* What the task asks *
Copy each line below that has "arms".

(Records from a data collection)
□ □ □
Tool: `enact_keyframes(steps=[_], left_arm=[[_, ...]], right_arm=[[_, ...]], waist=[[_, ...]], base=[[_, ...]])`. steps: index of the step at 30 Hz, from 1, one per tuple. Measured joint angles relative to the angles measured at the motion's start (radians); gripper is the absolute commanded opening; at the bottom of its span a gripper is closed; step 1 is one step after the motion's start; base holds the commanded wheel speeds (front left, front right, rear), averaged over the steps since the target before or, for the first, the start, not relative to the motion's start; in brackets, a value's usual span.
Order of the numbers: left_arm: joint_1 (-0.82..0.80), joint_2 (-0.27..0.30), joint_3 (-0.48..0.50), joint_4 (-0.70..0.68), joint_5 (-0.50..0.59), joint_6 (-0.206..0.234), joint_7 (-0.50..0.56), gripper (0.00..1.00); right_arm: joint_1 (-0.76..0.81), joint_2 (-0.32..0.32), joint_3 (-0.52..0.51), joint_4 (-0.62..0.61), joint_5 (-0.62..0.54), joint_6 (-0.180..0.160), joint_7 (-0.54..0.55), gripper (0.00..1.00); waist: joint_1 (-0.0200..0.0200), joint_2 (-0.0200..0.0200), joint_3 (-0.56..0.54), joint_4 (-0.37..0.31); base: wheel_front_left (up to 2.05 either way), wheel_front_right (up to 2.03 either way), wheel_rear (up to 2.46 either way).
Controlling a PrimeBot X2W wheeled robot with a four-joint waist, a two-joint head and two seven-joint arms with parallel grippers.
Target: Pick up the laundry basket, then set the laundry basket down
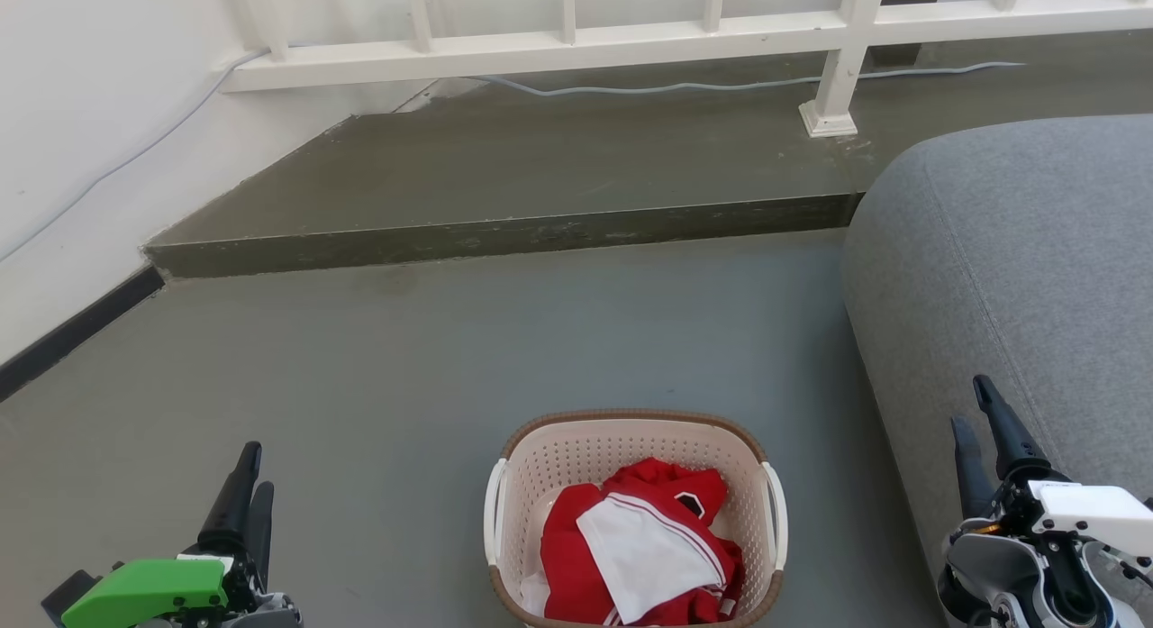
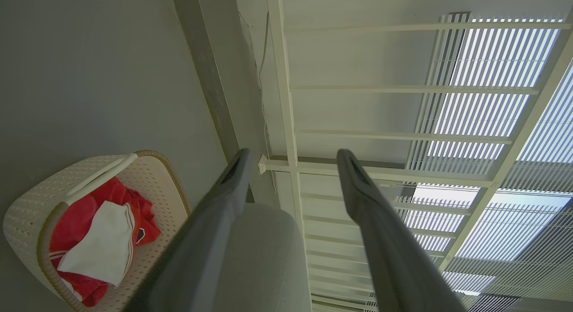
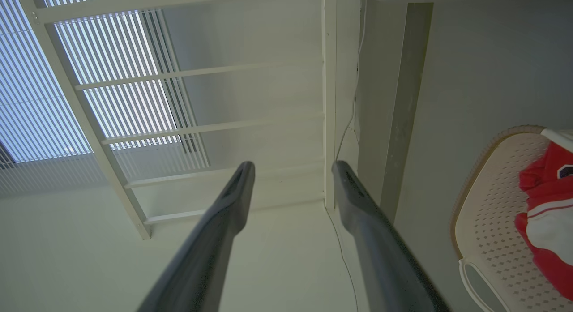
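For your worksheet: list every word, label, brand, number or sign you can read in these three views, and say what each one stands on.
No readable text in any of the three views.
Dark badge on the red garment in the laundry basket: too small to tell whether it carries letters.

Left end effector (image 1: pixel 257 470): two long, dark, tapering fingers (image 1: pixel 236 502); bright green housing (image 1: pixel 149 592) at their base, with a small white plate on top. Right end effector (image 1: pixel 970 405): same dark fingers, white boxy cover (image 1: pixel 1090 506), rounded grey wrist body (image 1: pixel 986 565), small orange fleck.
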Motion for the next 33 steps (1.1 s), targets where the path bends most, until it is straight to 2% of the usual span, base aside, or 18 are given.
enact_keyframes(steps=[19, 33], left_arm=[[-0.004, 0.002, -0.036, -0.052, 0.041, 0.0, -0.059, 1.0], [-0.012, 0.046, -0.107, -0.106, 0.21, 0.0, -0.123, 1.0]], right_arm=[[-0.006, -0.002, 0.063, -0.063, -0.033, 0.0, -0.054, 1.0], [-0.028, -0.037, 0.138, -0.109, -0.169, 0.0, -0.121, 1.0]], waist=[[0.0, 0.0, 0.003, -0.001], [0.0001, 0.0, 0.008, -0.004]], base=[[0.0, 0.0, 0.0], [0.0, 0.0, 0.0]])
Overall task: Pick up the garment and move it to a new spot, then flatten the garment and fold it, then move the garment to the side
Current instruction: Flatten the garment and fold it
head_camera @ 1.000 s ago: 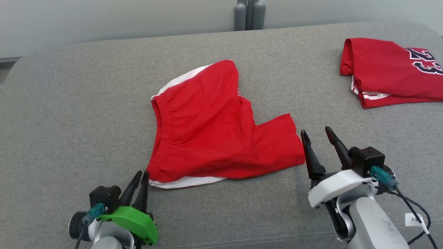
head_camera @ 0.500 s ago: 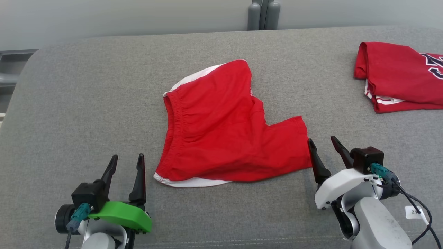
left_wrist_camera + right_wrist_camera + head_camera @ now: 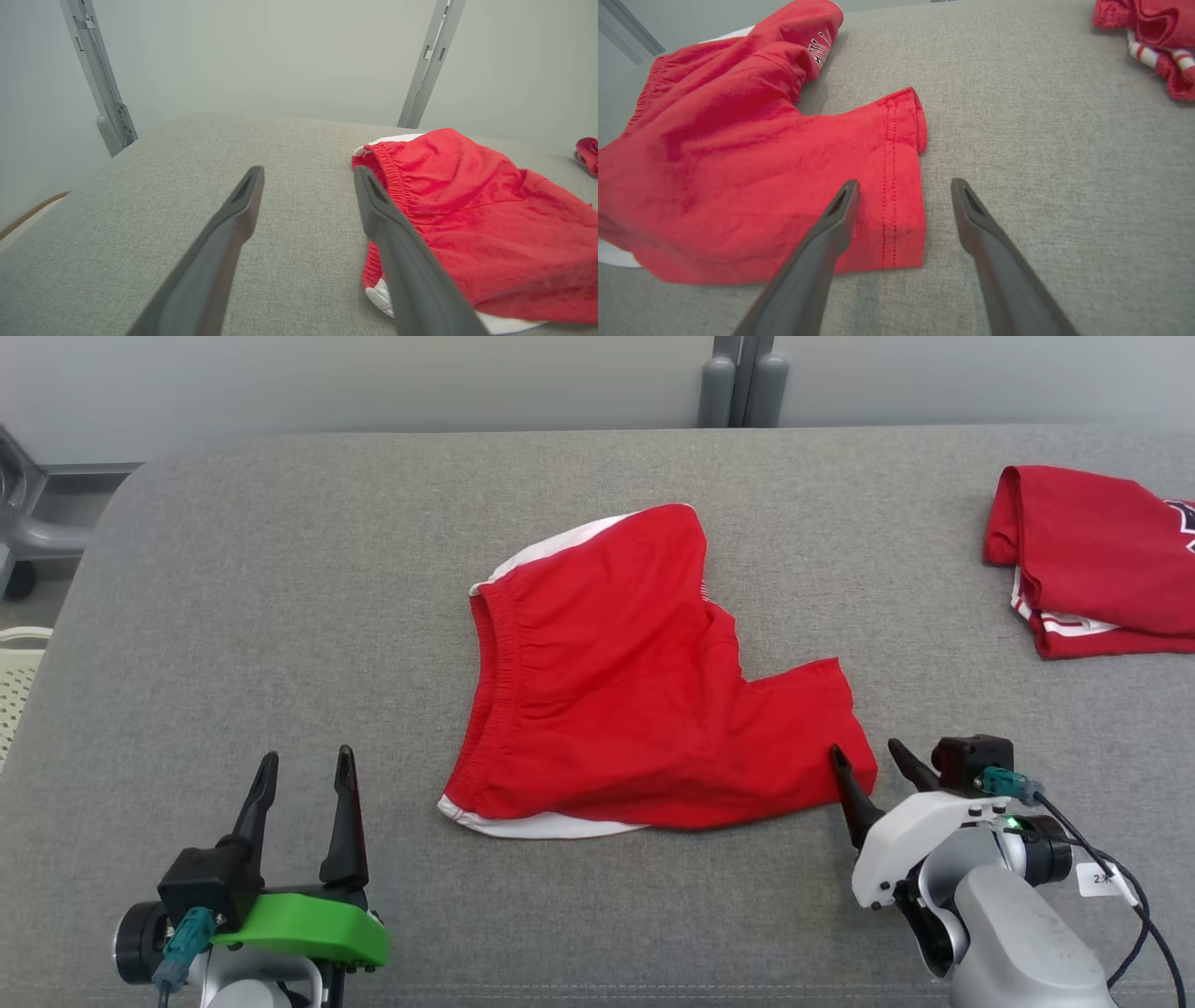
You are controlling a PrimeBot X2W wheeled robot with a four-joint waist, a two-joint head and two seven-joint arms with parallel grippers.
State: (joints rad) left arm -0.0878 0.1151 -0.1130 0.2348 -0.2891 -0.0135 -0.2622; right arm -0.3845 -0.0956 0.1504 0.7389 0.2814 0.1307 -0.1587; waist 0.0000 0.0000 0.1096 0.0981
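The red shorts (image 3: 635,681) looked soft and light in the middle of the grey table (image 3: 233,616), the left gripper (image 3: 308,753) and right gripper (image 3: 864,747) had fingers apart and empty, and the corners looked best to pinch.

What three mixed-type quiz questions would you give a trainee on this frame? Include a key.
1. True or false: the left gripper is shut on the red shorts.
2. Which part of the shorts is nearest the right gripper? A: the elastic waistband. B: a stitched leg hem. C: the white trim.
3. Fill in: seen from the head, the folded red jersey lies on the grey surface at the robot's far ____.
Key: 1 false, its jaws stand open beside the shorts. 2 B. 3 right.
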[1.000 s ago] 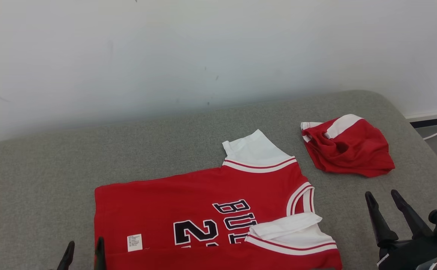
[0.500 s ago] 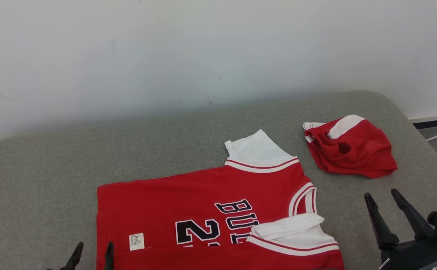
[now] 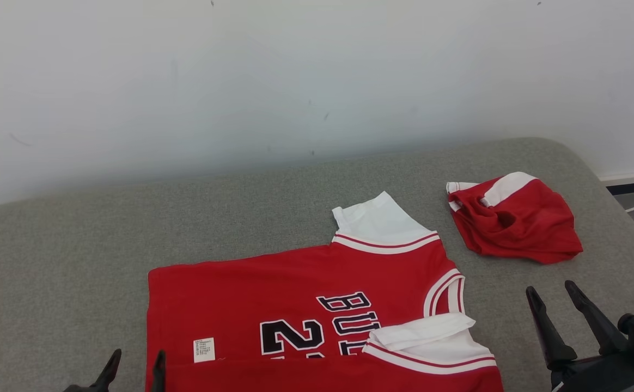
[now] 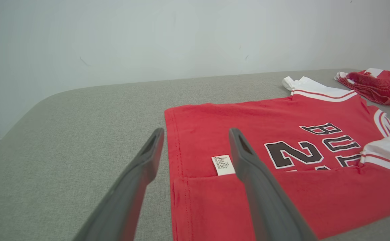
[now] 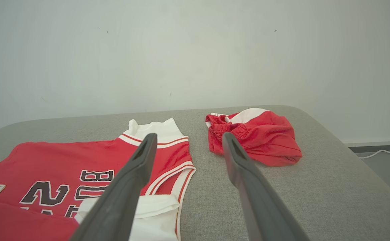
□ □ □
* Result below *
Controlling a PrimeBot X2W wheeled robot with a four-joint waist, a two-joint head and two seven-joint arms with parallel grippers.
You are controlling a PrimeBot X2W wheeled robot with a four-joint waist, a two-joint head and two seven-joint arms with parallel grippers.

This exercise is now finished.